# Final Project: Vaccination Coverage for One-Year-Olds Around the World

This project will be displaying and comparing the data of vaccination coverage for one - year olds around the world. I will be using vaccination coverage data from [*Our World in Data*](https://ourworldindata.org/vaccination). The specific CVS dataset used is from https://ourworldindata.org/grapher/the-worlds-number-of-vaccinated-one-year-olds?time=1980..latest and https://ourworldindata.org/vaccination. The dataset used are the vaccination coverage by income and the number of one-year-olds who recieved different vaccinations. 


### Hypothesis:
A country's GDP per capita is a great determinative of if a country is industrial and developed.
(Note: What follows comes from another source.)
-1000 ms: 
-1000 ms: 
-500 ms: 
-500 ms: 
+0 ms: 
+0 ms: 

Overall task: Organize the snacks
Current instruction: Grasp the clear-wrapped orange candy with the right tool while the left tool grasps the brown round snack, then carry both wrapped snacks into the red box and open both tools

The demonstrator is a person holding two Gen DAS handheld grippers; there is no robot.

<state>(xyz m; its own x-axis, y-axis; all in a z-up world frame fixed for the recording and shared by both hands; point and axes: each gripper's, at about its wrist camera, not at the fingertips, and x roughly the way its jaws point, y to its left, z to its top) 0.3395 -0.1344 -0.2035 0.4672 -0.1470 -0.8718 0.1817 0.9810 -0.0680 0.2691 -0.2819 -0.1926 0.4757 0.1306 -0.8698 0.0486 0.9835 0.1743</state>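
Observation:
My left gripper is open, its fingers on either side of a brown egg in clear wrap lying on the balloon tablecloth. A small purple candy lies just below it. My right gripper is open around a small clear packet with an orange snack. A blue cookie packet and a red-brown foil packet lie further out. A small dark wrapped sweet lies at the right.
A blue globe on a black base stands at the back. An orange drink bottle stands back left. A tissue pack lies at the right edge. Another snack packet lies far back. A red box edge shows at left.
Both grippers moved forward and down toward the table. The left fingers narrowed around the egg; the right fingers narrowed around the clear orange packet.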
A high or low the GDP per capita, we can infer that size of the country's economy. Using the GDP per capita of countries and the vaccination coverage for one - year olds around the world datasets, we can observe that  a country is more likely to have higher percentages of one years olds that are vaccinated due to their high GDP per capita compare to country with lower GDP. 

In [1]:
import numpy as np
import pandas as pd
import plotly.express as px
import plotly.graph_objects as go
from plotly.subplots import make_subplots

!pip install plotly

renderer = None

def show(fig):
  fig.show(renderer=renderer)

datadir = './data/'



##### -Information below is reading the csv file and edit the dataframe. The some of data is display to show what we are working with. 

In [2]:
#Read CSV File for Both CSV
# Data for the worlds-number-of-vaccinated-one-year-olds csv 
df=pd.read_csv(datadir+ 'the-worlds-number-of-vaccinated-one-year-olds.csv')
df2=pd.read_csv(datadir+ 'vaccination-coverage-by-income-in.csv')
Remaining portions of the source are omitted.